__Task requirements__. Please give back, word for word, only the lines starting at the one containing "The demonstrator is" and ending at the one containing "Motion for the" within the material below.

*** Begin section ***

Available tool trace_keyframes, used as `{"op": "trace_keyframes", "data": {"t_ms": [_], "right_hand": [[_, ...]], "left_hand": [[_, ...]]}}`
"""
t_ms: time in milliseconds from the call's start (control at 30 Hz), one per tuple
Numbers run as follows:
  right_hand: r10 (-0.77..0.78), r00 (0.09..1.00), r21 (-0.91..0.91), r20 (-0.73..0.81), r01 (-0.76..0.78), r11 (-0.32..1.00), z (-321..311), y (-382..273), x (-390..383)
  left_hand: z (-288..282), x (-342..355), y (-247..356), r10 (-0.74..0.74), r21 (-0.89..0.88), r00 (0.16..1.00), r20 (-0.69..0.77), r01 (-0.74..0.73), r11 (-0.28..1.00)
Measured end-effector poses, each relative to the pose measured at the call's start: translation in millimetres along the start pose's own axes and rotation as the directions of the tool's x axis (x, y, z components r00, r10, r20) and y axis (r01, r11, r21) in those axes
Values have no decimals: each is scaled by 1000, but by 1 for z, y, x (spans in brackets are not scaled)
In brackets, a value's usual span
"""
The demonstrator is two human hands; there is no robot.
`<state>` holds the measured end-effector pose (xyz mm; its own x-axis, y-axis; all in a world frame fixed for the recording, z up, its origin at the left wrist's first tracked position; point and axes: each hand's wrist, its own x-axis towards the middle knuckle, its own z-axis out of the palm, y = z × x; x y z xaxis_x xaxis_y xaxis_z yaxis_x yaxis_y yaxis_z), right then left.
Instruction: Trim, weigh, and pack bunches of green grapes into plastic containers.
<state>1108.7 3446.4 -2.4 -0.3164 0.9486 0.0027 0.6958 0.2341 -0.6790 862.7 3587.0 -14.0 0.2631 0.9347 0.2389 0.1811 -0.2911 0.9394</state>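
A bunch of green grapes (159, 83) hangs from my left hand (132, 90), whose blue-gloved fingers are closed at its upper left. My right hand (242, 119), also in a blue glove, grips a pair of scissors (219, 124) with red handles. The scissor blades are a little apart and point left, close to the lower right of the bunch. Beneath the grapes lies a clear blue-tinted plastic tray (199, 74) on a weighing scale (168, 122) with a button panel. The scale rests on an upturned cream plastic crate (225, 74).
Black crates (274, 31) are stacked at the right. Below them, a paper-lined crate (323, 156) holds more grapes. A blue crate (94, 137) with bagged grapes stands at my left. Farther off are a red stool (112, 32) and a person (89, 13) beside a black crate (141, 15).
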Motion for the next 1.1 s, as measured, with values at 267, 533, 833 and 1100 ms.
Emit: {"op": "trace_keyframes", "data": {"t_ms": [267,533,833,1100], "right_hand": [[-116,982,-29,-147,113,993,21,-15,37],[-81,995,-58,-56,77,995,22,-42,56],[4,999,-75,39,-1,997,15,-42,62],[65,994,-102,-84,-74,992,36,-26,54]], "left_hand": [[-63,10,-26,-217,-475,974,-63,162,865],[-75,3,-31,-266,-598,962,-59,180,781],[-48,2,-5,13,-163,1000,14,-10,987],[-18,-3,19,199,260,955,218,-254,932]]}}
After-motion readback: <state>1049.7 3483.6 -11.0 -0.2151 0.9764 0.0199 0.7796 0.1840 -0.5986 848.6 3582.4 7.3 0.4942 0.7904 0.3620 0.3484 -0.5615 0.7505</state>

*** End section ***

__Result of the exercise__.
The demonstrator is two human hands; there is no robot.
`<state>` holds the measured end-effector pose (xyz mm; its own x-axis, y-axis; all in a world frame fixed for the recording, z up, its origin at the left wrist's first tracked position; point and axes: each hand's wrist, its own x-axis towards the middle knuckle, its own z-axis out of the palm, y = z × x; x y z xaxis_x xaxis_y xaxis_z yaxis_x yaxis_y yaxis_z), right then left.
Instruction: Trim, weigh, and pack bunches of green grapes into plastic containers.
<state>1108.7 3446.4 -2.4 -0.3164 0.9486 0.0027 0.6958 0.2341 -0.6790 862.7 3587.0 -14.0 0.2631 0.9347 0.2389 0.1811 -0.2911 0.9394</state>
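A bunch of green grapes (159, 83) hangs from my left hand (132, 90), whose blue-gloved fingers are closed at its upper left. My right hand (242, 119), also in a blue glove, grips a pair of scissors (219, 124) with red handles. The scissor blades are a little apart and point left, close to the lower right of the bunch. Beneath the grapes lies a clear blue-tinted plastic tray (199, 74) on a weighing scale (168, 122) with a button panel. The scale rests on an upturned cream plastic crate (225, 74).
Black crates (274, 31) are stacked at the right. Below them, a paper-lined crate (323, 156) holds more grapes. A blue crate (94, 137) with bagged grapes stands at my left. Farther off are a red stool (112, 32) and a person (89, 13) beside a black crate (141, 15).
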Motion for the next 1.1 s, as measured, with values at 267, 533, 833 and 1100 ms.

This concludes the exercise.